Lab analyses were consistent with previous research we have conducted for Lake Yojoa19. Briefly, Chl-a was measured on a 10-AU fluorometer (Turner Designs Part No. 10-AU-074, calibrated using Turner Designs liquid Chl-a standards) via extraction in 90% acetone with acidification to 0.003 N HCl with 0.1 N HCl22. TP was first digested to soluble reactive phosphorus (SRP) via the Alkaline Potassium Persulfate method under sub-boiling (90 C) temperature, then measured using a colorimetric ascorbic acid assay (EPA Method 365.3) modified to be analyzed on a UV-STAR 96-well Microplate via Infinite M200 TECAN at 880 nm absorbance detection. NH4+ and NO3 were measured using a Flow Solution FS 3700 Automated Chemistry Analyzer (O.I. Analytical, College Station, TX). DOC was measured on a Shimadzu TOC-L (Shimadzu Scientific Instruments, Inc). Particulate C and N were measured on a Velp 802 elemental analyzer.

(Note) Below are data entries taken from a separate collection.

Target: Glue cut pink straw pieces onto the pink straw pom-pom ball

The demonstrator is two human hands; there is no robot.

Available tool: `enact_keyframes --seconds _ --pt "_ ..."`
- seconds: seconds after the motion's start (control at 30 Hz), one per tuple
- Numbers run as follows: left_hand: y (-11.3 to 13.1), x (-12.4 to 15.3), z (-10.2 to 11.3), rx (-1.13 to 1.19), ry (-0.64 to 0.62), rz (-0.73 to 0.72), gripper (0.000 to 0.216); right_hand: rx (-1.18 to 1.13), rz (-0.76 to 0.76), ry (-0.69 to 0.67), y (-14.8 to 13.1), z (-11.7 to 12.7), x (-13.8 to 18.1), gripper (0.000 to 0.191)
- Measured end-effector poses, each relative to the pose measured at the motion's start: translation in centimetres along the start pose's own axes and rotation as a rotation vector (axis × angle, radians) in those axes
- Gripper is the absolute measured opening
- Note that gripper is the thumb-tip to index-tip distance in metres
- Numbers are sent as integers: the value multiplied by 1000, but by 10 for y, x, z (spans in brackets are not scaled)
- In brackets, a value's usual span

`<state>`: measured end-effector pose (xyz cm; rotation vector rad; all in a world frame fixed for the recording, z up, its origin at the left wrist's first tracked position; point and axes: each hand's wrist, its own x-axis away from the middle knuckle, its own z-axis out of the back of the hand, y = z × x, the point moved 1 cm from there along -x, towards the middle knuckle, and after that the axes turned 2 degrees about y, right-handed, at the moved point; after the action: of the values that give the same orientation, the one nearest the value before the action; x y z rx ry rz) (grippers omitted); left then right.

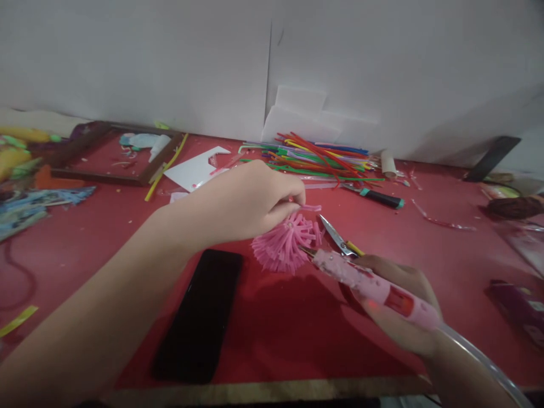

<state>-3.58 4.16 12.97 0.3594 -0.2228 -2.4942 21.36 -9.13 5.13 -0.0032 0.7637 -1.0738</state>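
Pink fringed tuft [281,249] sits on the red tabletop [272,334] between your hands — left hand [263,195] just above it, thumb and fingertips pinched on a short pink strip [312,208]. Your right hand [395,327] is wrapped round the pink glue gun [374,286], its nozzle [307,250] at the tuft's right edge, can't tell if touching. Scissors [335,233] just right of the tuft, black phone [202,317] lower left — pipe-cleaner pile [314,160] behind.

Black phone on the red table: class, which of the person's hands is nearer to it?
Left. The left hand is just beyond the far end of the phone; the right hand is farther off to its right, holding a pink tool.
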Motion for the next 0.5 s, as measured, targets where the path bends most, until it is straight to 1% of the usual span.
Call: enact_keyframes --seconds 0.07,0.13,0.27,0.37,0.5 --pt "-1 0 -1 0 17 -3 22 -90 -54 -110 -1 -1 1 16" --pt "-1 0 -2 0 25 -3 21 -140 -108 -165 -2 -1 0 16" --pt "-1 0 -2 -9 24 2 22 -117 -132 -133 -10 -1 -4 8" --pt "-1 0 -1 -28 29 -9 23 -76 -125 -92 -14 -2 -7 10" --pt "0 0 0 -35 33 -14 24 -123 -70 -110 -13 -1 -7 7"
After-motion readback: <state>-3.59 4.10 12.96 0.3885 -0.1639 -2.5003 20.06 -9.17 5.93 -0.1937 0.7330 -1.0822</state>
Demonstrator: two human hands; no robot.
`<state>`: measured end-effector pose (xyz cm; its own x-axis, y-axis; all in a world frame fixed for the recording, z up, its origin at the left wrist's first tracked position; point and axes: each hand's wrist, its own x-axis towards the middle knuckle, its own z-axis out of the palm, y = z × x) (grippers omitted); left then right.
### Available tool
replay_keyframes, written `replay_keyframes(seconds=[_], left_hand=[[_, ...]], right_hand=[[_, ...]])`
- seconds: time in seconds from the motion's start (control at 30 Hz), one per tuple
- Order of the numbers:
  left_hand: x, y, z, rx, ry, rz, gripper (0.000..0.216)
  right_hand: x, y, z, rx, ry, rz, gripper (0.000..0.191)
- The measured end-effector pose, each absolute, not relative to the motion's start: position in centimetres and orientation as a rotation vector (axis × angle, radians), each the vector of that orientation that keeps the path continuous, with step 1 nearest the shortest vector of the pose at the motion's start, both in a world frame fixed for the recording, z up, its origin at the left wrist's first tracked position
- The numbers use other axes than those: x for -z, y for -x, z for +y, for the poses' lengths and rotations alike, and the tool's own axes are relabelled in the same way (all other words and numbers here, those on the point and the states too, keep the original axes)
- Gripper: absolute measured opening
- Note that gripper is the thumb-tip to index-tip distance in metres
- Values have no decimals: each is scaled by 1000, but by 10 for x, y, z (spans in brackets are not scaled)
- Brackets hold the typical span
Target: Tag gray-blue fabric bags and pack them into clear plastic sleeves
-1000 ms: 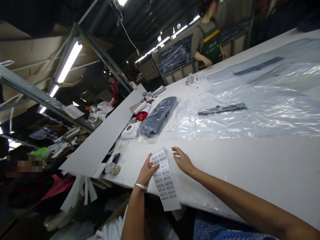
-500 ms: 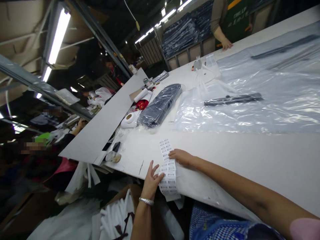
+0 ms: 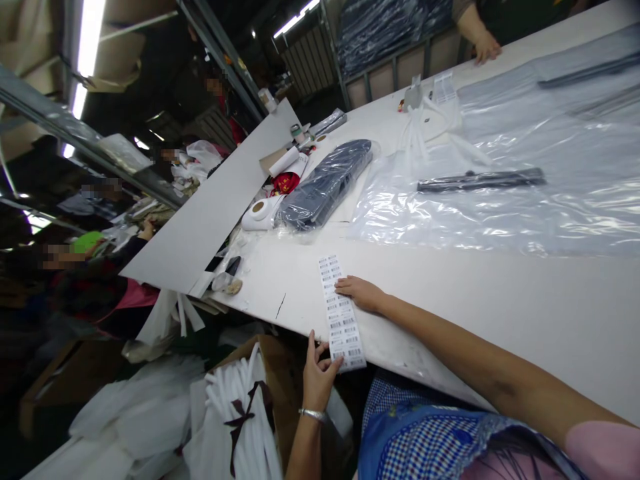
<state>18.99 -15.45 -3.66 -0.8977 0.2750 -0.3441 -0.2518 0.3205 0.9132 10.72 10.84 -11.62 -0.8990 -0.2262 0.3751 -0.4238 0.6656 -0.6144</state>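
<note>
A strip of white barcode labels lies on the white table and runs to its front edge. My left hand, with a silver bangle at the wrist, pinches the strip's lower left side at the table edge, thumb on top. My right hand lies flat, its outstretched fingertips resting on the strip's right side higher up. Behind the strip sits a dark item folded in clear plastic.
Clear plastic sheeting covers the table's right part, with a dark rolled bundle on it. A white label roll stands at the left. Below, a cardboard box holds white tubes. A co-worker's hand rests on the far edge.
The strip now lies straighter, and its lower end has come up to the table edge. My left hand has closed its thumb on it. My right hand stays on the strip. The view has tilted down.
</note>
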Motion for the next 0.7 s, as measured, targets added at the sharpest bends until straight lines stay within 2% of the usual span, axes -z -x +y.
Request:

Sedimentary organic C and N were measured using a Costech Elemental CHN analyzer and reported as percentages. Prior to analysis, sediment samples were fumigated in HCl vapors for 24 h to remove carbonates. Sedimentary P was measured using an ICP analyzer following digestion with 15N HNO3 in a heated block following EPA method 6010B. P is reported as mg g−1 of sediment.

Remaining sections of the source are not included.